Seandainya bisa memilih lahir sebagai apa, Dahlia ingin terlahir sebagai pohon besar. Matanya tidak lepas mengagumi deretan pohon trembesi yang berjejer rapi seolah mengajaknya bicara. Ketertarikan Dahlia terhadap pohon entah dimulai sejak kapan. Sewaktu kecil tidak jarang ia duduk menemani pohon kering yang sedang berguguran daunnya pada saat berjalan kaki pulang dari sekolah. Kegemarannya adalah tidur di bawah pohon besar dekat dengan rumahnya. Dahlia percaya bahwa satu-satunya makhluk yang tidak akan pernah menyakiti dirinya adalah pepohonan. Pohon hanya tau bagaimana caranya memberi dan mereka tidak menuntut apapun selain pasrah pada semesta yang menghidupinya dengan air dan sinar matahari.

Pernah satu kali ia kedapatan menangis saat di atas motor dalam perjalanan pulang bersama dengan teman kantornya melewati lahan yang sedang dibersihkan untuk dijadikan kawasan perumahan hingga temannya menghentikan laju motornya. 

“ Heh. Nangis? Kunaon?” tanya Galih teman kantornya yang usianya jauh di bawahnya. 

“ Itu orang-orang kenapa jahat? Pohonnya kan masih mau hidup kenapa disuruh mati.” ujar Dahlia dengan tersedu-sedu.

“ Ya ampun kirain kenapa.” jawab Galih sambil kembali melanjutkan perjalanan mereka.

Dahlia mengingat saat-saat itu kemudian tersenyum, puluhan tahun lalu, dan entah bagaimana akhirnya perjalanan hidupnya membawanya bekerja pada sebuah perusahaan real estate besar yang mengharuskan ia melihat bagaimana mereka membersihkan lahan dengan menebangi pohon-pohon. Karena pohon itu ditebang lah makanya Dahlia bisa menghidupi dirinya. Akhirnya Dahlia berkesimpulan bukan kapasitas manusia untuk menentukan salah dan benar.

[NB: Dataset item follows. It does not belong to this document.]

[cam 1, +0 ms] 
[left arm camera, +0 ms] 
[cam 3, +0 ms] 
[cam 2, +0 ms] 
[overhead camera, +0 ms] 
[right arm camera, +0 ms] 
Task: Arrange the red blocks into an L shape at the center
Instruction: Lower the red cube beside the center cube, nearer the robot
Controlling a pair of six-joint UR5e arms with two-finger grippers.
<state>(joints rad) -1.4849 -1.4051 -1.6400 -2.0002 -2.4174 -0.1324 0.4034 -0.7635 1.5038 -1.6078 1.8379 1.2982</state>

Hari ini ada jadwal fitting yang mengharuskan ia hadir tepat waktu. Lima menit lagi menuju jam sepuluh dan Dahlia masih belum sampai di kantor Raka dan sepertinya lima menit tidak akan cukup untuk bisa sampai kantor tepat waktu. Dahlia belok ke toserba tidak jauh dari halte bis dan membeli dua buah es krim, rasa coklat dan rasa vanila. Ia tiba dua puluh menit lebih lama dari waktu yang sudah mereka sepakati. Raka sudah berdiri di depan meja kerjanya ketika Dahlia sampai, bersama dengan beberapa model lainnya. Ruangan terlihat tegang sekali entah sedang ada huru hara apa, kantor yang biasanya ramai menjadi sesunyi ini. Tangannya yang sedang memegang dua batang es krim disembunyikan di balik punggungnya walaupun terlanjur dilihat oleh Raka. Senyum Dahlia menghilang terbawa energi di ruangan itu.

“ Kalian langsung ke ruang fitting aja, nanti dibantu Anto ya.” suara Raka terdengar memenuhi ruangan yang cukup besar itu.

Satu persatu dari mereka pergi meninggalkan ruangan Raka. Hanya Dahlia yang masih berdiri di depan pintu dengan kedua tangan tersembunyi di belakang punggungnya. Raka melirik jam di pergelangan tangannya kemudian menatap ke arah Dahlia. Ketika sadar bahwa ia bersalah, Dahlia tidak akan banyak bicara. Saat itu pun ia hanya diam dan menunduk menatap lantai sambil berdoa es krimnya tidak mencair. 

“ Macet?” tanya Raka yang kelihatan sekali mencoba menahan emosinya.

Dahlia yang tidak bisa berbohong menggelengkan kepala. Mulutnya terkunci seperti sulit sekali terbuka. 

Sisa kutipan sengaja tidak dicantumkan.